Анна-Клавдия де Фреваль, казалось, тоже приспособилась к этому праздному зимнему времяпрепровождению. Не подходя к огню так близко, как г-н де Вердло, она была не прочь погреться на благоразумном расстоянии. Пламя камина окрашивало ее лицо, и ее маленькая ножка охотно тянулась из-под платья к раскаленным головням. Часто она подражала г-ну де Вердло и брала в руки книгу. Она пользовалась ею не столько для развлечения, сколько для оправдания мечтательности, к которой она была так склонна. Она охотно погружалась в нее, и лишь какое-нибудь случайное обстоятельство заставляло ее очнуться: то падение обгоревшей головни, то треск поленьев, который достигает иногда силы ружейного выстрела и сопровождается снопом искр, то шаги садовника или лай собаки на дворе, гулко отдававшиеся в морозном воздухе, то появление м-ль Гоготы или г-на Аркнэна, приходивших за распоряжениями. Кроме этих двоих, другие слуги замка почти не показывались. Г-н Куафар возился в саду или испытующе поглядывал на небо, чтобы угадать, какая ожидается погода. Со времени возвращения Аркнэна из поездки в Шазардри и странного визита, который имел место в его отсутствие, г-н Куафар снова отошел на задний план и занимался только исполнением своих обязанностей садовника. Г-н Куафар, вероятно, страдал от своей опалы и от сознания того, что он в немилости, ибо украдкой бросал злобные взгляды на барского фаворита Аркнэна.

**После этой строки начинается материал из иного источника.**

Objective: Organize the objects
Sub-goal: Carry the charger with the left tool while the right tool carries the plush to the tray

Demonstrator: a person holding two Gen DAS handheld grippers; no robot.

Он прекратил свои ухаживания за м-ль Бишлон и ограничивался в своем обращении с ней холодной и презрительной вежливостью с уверенным видом человека, который ждет своего часа и не сомневается, что он наступит.

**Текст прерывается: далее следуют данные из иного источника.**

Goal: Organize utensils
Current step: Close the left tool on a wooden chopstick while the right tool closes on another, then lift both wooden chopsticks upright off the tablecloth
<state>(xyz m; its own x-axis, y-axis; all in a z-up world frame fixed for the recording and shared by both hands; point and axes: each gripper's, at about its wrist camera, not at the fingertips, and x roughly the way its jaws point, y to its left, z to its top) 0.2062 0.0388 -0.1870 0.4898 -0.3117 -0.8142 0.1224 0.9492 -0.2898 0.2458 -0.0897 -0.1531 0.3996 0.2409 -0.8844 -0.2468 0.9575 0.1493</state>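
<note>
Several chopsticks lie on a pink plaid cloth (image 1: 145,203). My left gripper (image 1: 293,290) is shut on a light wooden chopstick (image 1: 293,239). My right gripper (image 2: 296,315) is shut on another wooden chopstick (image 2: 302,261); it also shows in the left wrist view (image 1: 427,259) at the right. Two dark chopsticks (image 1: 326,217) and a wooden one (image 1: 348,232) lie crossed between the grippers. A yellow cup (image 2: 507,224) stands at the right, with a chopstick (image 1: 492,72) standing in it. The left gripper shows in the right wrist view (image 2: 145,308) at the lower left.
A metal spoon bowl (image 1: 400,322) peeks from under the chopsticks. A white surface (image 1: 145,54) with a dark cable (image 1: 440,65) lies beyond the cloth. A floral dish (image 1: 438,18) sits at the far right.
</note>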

Если в буфетной говорили еще о странном приключении с украденной лошадью и воре, то г-н де Вердло, казалось, почти не вспоминал о нем. Когда же ему случалось думать о происшествии, то оно представлялось ему каким-то далеким кошмаром, и он предпочитал забыть его. Разве не привел он Эспиньоли в такое состояние, что они способны защищаться от всякой неожиданности? Да и чего было бояться? Пресловутый атаман и его шайка не появлялись больше с тех пор, как военные отряды объезжали окрестности, чтобы обеспечить безопасность дорог. Так что в Эспиньолях жили очень спокойно. Увлечение фехтованием и стрельбой, с такой силой охватившее м-ль де Фреваль, улеглось. Лишь изредка схватывалась она с Аркнэном, чтобы не утратить приобретенных навыков, да всаживала порой несколько метких пуль в чучело, стоявшее на полянке. За исключением этих довольно редких тревог, манекен в плаще проводил счастливые дни, причем его треуголка служила стоком для дождя, если таковой шел, или вращалась на шесте по воле ветра, если дул ветер. В январе были довольно сильные метели, сопровождавшиеся обильным снегопадом, который обратил манекен в какого-то елочного деда, засыпанного снегом и обледеневшего.